The opening 10 minutes of Destin Daniel Cretton’s drama Short Term 12 are a model in how to parcel out information to an audience quickly, with minimal fuss. At a foster-care facility, the scruffy Mason (John Gallagher Jr.)—one of the young staffers who watches over the at-risk teens—tells a funny story to new employee Nate (Rami Malek) about how a bad case of diarrhea interfered with guard duty one night. By the time he reaches the punchline, he’s explained the basic layout, rules, and personnel of the group home. A few minutes later, Mason’s colleague and semi-secret girlfriend Grace (Brie Larson) is leading a morning meeting where she introduces the residents to Nate, who makes the mistake of boasting that he’s always wanted to work with underprivileged kids, which enrages Marcus (Keith Stanfield), an angry soon-to-be-18-year-old who’s having trouble accepting that he’s about to be released. By the end of that scene, just about every other major character and motif in Short Term 12 has been introduced—save Jayden (Kaitlyn Dever), a sullen cutter who arrives immediately afterward and connects with Grace in a way that puts the movie’s plot in motion.
As skillfully as Cretton sets up Short Term 12, there’s something mildly troubling about it, too, because this isn’t really the kind of movie that needs to be set up. This is a small film about a society of castoffs, and while it’s beautifully acted and often moving, it’s also predictable, because it keeps wresting itself into familiar forms. Grace and Mason are in charge of a lot of different kids—and work alongside a lot of different people—but Short Term 12 mostly follows Marcus, Jayden, and Grace, because they’re the characters whose circumstances lend themselves most easily to explosive dramatic moments.
Grace, who initially seems like the most centered and chilled-out staffer, begins to flake out due to the ways Jayden’s family history mirrors her own traumatic past. Much of Short Term 12 is geared toward filling in who Grace is—and Marcus and Jayden, and to a lesser extent, Mason—in scenes where their façades crack a little, and they talk obliquely about what they’ve been through.
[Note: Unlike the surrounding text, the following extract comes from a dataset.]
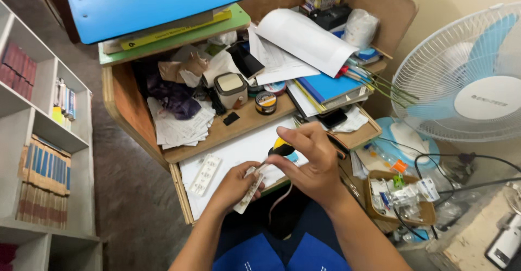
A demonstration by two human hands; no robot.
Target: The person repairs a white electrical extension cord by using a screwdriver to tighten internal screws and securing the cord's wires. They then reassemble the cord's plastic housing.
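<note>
A: Hands?
B: Right hand (312, 160), centre frame, fingers curled tight around a screwdriver (278, 152) with a black-and-yellow handle. Shaft angles down-left, tip meets the white power strip half (249, 190).
A: Left?
B: Left hand (234, 187), just left of and below the right. Fingers wrapped round the white strip piece from underneath, thumb on top near the screwdriver tip. Piece is tilted, long axis running lower left to upper right. A pale cord (278, 199) hangs from it, dropping between the forearms.
A: Other half?
B: White socket faceplate (204, 174) lies flat on the white pull-out board (239, 152) of the desk, left of the left hand, not touching it.
A: Around that?
B: Wooden desk (239, 122) above the board: small black-and-yellow round tin (266, 102), beige square container (231, 89), loose paper stacks (182, 127), dark purple cloth (173, 97). Blue folder (146, 2) on a green one (173, 37), upper left. Curled white sheet (306, 37) and blue book (325, 85), upper centre.
A: Edges?
B: White-and-blue fan (467, 75), right. Brown tray of small parts (399, 198) and black cables (450, 165), lower right. White shelf unit (38, 141) with books, left edge.
</note>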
Once again, Cretton handles these scenes well, by letting Marcus talk about his horrible childhood via a rap song he’s working on, while Jayden reveals hers through the fantastical drawings in her sketchbook. But Short Term 12 is almost too well-constructed, lacking a sense of spontaneity or discovery. Every revelation and epiphany is inevitable.
Still, within the overly rigid parameters Cretton set for himself, he’s created something powerful, with moments and performances that leave a mark. The last shot of Short Term 12, in particular, is one of those soaring, goosebump-inducing moments that sends viewers out on a high, overcome with warmth toward these screwed-up adolescents and the screwed-up post-grads in charge of them. And that shot doesn’t exist in isolation. Cretton and Larson understand who Grace is, and how she works to get the residents to share things about their lives that she herself can’t say out loud—not even to Mason. At the start of the film, Grace warns Nate not to try to be these kids’ therapist, saying, “You’re here to create a safe environment, and that’s it.” But as Grace sees the home’s actual therapists making choices based on clinical diagnoses and legal requirements, she herself is compelled to violate her own rules, based on her intuitive, personal connection with the broken. And while Short Term 12 would probably be a better movie if it were more of a Mason than a Grace, it’s hard not to feel compassion for a film and a character that care that much.